TASK REQUIREMENTS: Only one span of the listing below should come back. It runs from the line with "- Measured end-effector" through the line with "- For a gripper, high", and each of its lines must be reproduced exactly.
[DATASET SECTION — start]
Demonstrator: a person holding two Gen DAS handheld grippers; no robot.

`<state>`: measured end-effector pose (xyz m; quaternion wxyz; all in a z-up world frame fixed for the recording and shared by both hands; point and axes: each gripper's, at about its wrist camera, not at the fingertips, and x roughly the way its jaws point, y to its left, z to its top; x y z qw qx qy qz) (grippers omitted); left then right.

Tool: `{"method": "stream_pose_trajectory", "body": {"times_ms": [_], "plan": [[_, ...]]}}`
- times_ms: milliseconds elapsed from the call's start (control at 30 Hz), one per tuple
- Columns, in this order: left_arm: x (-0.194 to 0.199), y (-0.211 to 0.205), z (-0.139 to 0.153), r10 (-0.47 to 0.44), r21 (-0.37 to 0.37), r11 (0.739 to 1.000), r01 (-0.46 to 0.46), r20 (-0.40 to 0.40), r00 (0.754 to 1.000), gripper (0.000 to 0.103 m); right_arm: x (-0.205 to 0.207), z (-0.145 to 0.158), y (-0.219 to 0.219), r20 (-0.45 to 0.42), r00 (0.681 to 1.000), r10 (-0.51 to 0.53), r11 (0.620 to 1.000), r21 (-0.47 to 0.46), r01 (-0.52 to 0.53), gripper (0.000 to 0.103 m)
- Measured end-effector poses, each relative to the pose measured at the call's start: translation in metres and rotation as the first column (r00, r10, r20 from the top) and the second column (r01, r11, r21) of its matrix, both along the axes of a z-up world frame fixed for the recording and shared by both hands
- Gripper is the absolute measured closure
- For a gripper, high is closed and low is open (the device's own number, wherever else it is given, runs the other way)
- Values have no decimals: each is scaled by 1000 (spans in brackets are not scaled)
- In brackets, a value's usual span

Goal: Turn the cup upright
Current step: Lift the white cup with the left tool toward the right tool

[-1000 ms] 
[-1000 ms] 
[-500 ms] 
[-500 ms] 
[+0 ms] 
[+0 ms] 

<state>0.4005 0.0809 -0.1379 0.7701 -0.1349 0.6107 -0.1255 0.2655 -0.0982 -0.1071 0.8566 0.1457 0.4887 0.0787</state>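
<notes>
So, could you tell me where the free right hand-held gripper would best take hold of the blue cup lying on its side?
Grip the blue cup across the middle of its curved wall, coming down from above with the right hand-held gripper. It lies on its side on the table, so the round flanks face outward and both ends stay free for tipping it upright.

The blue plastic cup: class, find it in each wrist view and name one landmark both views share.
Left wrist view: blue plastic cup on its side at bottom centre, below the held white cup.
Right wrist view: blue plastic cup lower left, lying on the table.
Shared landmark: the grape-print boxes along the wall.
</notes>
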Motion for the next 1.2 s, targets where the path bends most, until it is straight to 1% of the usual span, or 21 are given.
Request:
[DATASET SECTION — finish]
RESPONSE TO THE TASK:
- Measured end-effector poses, each relative to the pose measured at the call's start: translation in metres and rotation as the first column (r00, r10, r20 from the top) and the second column (r01, r11, r21) of its matrix, both along the axes of a z-up world frame fixed for the recording and shared by both hands
- Gripper is the absolute measured closure
- For a gripper, high is closed and low is open (the device's own number, wherever else it is given, runs the other way)

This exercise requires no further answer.